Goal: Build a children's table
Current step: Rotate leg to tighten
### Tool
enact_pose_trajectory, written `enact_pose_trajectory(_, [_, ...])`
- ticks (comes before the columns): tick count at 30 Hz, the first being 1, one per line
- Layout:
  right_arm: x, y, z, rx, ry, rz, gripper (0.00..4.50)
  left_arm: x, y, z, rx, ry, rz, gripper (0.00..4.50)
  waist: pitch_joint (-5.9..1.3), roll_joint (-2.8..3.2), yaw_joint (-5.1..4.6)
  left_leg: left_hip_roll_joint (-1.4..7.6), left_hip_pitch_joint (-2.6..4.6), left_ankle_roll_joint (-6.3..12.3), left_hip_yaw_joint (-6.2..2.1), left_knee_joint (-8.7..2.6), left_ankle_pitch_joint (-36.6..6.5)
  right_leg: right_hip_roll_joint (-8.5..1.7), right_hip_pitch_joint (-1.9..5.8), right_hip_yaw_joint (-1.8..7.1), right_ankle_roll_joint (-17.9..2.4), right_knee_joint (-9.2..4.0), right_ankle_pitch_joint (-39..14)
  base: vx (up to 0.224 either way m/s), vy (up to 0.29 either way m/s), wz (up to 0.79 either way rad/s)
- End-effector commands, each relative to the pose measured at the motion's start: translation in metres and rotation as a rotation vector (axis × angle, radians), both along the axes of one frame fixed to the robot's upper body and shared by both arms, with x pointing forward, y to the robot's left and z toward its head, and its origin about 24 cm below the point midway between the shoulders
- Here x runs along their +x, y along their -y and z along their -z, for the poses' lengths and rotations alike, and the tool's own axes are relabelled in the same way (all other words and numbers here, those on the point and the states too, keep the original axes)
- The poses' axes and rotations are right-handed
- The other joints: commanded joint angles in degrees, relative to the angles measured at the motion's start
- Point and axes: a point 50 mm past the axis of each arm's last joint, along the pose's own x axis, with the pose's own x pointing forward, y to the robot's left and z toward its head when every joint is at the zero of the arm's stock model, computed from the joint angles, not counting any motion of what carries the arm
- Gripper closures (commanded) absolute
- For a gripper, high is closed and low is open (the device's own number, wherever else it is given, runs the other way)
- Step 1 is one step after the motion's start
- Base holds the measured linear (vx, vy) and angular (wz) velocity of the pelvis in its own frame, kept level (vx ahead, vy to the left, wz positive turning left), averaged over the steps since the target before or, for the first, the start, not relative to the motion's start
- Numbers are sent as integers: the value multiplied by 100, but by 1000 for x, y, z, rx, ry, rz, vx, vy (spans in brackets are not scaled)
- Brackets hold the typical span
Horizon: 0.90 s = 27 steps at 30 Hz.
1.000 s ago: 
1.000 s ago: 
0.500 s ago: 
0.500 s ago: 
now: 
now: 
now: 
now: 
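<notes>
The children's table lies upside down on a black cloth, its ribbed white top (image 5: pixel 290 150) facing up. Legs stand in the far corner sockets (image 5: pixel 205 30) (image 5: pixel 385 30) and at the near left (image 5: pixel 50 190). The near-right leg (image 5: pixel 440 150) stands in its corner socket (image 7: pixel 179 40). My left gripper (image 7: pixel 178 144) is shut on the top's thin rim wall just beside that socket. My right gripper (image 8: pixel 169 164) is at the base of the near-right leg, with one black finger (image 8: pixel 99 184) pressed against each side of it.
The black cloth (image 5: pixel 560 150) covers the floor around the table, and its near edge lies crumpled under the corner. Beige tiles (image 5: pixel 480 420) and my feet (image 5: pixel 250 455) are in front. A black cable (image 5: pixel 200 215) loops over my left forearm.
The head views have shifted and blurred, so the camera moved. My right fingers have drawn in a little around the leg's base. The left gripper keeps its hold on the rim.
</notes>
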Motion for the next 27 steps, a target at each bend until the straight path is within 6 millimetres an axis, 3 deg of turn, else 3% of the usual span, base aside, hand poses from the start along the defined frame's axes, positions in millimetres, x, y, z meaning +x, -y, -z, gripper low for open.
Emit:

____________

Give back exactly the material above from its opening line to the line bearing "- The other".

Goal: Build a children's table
Current step: Rotate leg to tighten
### Tool
enact_pose_trajectory, written `enact_pose_trajectory(_, [_, ...])`
- ticks (comes before the columns): tick count at 30 Hz, the first being 1, one per line
- Layout:
  right_arm: x, y, z, rx, ry, rz, gripper (0.00..4.50)
  left_arm: x, y, z, rx, ry, rz, gripper (0.00..4.50)
  waist: pitch_joint (-5.9..1.3), roll_joint (-2.8..3.2), yaw_joint (-5.1..4.6)
  left_leg: left_hip_roll_joint (-1.4..7.6), left_hip_pitch_joint (-2.6..4.6), left_ankle_roll_joint (-6.3..12.3), left_hip_yaw_joint (-6.2..2.1), left_knee_joint (-8.7..2.6), left_ankle_pitch_joint (-36.6..6.5)
  right_leg: right_hip_roll_joint (-8.5..1.7), right_hip_pitch_joint (-1.9..5.8), right_hip_yaw_joint (-1.8..7.1), right_ankle_roll_joint (-17.9..2.4), right_knee_joint (-9.2..4.0), right_ankle_pitch_joint (-39..14)
  base: vx (up to 0.224 either way m/s), vy (up to 0.29 either way m/s), wz (up to 0.79 either way rad/s)
- End-effector commands, each relative to the pose measured at the motion's start: translation in metres and rotation as a rotation vector (axis × angle, radians), both along the axes of one frame fixed to the robot's upper body and shared by both arms, with x pointing forward, y to the robot's left and z toward its head, and its origin about 24 cm below the point midway between the shoulders
- Here x runs along their +x, y along their -y and z along their -z, for the poses' lengths and rotations alike, and the tool's own axes are relabelled in the same way (all other words and numbers here, those on the point and the states too, keep the original axes)
- The poses' axes and rotations are right-handed
- The other joints: commanded joint angles in degrees, relative to the angles measured at the motion's start

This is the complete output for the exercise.